(DATA SECTION begins)

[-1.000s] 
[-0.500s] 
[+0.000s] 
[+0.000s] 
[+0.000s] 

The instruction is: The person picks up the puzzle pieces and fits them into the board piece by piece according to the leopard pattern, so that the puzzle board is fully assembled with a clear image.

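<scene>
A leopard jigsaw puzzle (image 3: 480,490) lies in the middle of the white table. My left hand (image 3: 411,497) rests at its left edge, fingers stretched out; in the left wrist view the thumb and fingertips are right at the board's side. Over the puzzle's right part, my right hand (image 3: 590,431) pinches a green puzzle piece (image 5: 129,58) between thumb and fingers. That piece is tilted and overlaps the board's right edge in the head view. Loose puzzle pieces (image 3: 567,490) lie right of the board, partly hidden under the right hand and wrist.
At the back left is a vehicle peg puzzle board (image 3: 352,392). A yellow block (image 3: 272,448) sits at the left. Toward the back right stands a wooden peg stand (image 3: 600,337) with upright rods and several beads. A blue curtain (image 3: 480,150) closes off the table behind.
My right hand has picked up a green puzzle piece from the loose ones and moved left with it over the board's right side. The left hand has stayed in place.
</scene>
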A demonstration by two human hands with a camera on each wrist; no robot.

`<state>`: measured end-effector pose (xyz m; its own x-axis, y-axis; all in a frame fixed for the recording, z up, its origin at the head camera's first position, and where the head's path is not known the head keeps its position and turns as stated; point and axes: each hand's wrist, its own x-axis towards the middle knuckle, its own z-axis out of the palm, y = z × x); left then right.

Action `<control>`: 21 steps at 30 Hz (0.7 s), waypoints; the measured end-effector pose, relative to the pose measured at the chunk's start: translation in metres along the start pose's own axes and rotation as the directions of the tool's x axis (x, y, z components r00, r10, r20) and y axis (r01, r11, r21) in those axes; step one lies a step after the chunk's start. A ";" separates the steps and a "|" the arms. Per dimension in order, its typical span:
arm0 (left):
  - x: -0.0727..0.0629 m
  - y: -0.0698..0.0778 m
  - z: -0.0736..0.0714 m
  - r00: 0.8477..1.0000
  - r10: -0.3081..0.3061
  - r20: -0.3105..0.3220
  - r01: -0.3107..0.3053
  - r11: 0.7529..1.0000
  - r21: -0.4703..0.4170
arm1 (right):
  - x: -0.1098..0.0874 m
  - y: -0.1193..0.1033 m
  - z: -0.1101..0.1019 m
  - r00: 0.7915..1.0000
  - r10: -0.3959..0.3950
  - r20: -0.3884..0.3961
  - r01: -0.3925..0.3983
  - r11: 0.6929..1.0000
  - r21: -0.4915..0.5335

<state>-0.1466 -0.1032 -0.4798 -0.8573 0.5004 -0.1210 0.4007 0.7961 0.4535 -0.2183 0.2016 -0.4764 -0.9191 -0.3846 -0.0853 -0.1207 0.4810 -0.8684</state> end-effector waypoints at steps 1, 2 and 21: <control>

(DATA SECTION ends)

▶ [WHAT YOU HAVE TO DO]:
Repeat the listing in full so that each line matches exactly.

▶ [ANSWER SECTION]:
[-1.000s] 
[-0.500s] 
[+0.000s] 
[+0.000s] 
[+0.000s] 

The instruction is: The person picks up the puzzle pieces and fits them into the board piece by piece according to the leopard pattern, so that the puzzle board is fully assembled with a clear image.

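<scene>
A leopard jigsaw puzzle (image 3: 480,490) lies in the middle of the white table. My left hand (image 3: 411,497) rests at its left edge, fingers stretched out; in the left wrist view the thumb and fingertips are right at the board's side. Over the puzzle's right part, my right hand (image 3: 590,431) pinches a green puzzle piece (image 5: 129,58) between thumb and fingers. That piece is tilted and overlaps the board's right edge in the head view. Loose puzzle pieces (image 3: 567,490) lie right of the board, partly hidden under the right hand and wrist.
At the back left is a vehicle peg puzzle board (image 3: 352,392). A yellow block (image 3: 272,448) sits at the left. Toward the back right stands a wooden peg stand (image 3: 600,337) with upright rods and several beads. A blue curtain (image 3: 480,150) closes off the table behind.
My right hand has picked up a green puzzle piece from the loose ones and moved left with it over the board's right side. The left hand has stayed in place.
</scene>
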A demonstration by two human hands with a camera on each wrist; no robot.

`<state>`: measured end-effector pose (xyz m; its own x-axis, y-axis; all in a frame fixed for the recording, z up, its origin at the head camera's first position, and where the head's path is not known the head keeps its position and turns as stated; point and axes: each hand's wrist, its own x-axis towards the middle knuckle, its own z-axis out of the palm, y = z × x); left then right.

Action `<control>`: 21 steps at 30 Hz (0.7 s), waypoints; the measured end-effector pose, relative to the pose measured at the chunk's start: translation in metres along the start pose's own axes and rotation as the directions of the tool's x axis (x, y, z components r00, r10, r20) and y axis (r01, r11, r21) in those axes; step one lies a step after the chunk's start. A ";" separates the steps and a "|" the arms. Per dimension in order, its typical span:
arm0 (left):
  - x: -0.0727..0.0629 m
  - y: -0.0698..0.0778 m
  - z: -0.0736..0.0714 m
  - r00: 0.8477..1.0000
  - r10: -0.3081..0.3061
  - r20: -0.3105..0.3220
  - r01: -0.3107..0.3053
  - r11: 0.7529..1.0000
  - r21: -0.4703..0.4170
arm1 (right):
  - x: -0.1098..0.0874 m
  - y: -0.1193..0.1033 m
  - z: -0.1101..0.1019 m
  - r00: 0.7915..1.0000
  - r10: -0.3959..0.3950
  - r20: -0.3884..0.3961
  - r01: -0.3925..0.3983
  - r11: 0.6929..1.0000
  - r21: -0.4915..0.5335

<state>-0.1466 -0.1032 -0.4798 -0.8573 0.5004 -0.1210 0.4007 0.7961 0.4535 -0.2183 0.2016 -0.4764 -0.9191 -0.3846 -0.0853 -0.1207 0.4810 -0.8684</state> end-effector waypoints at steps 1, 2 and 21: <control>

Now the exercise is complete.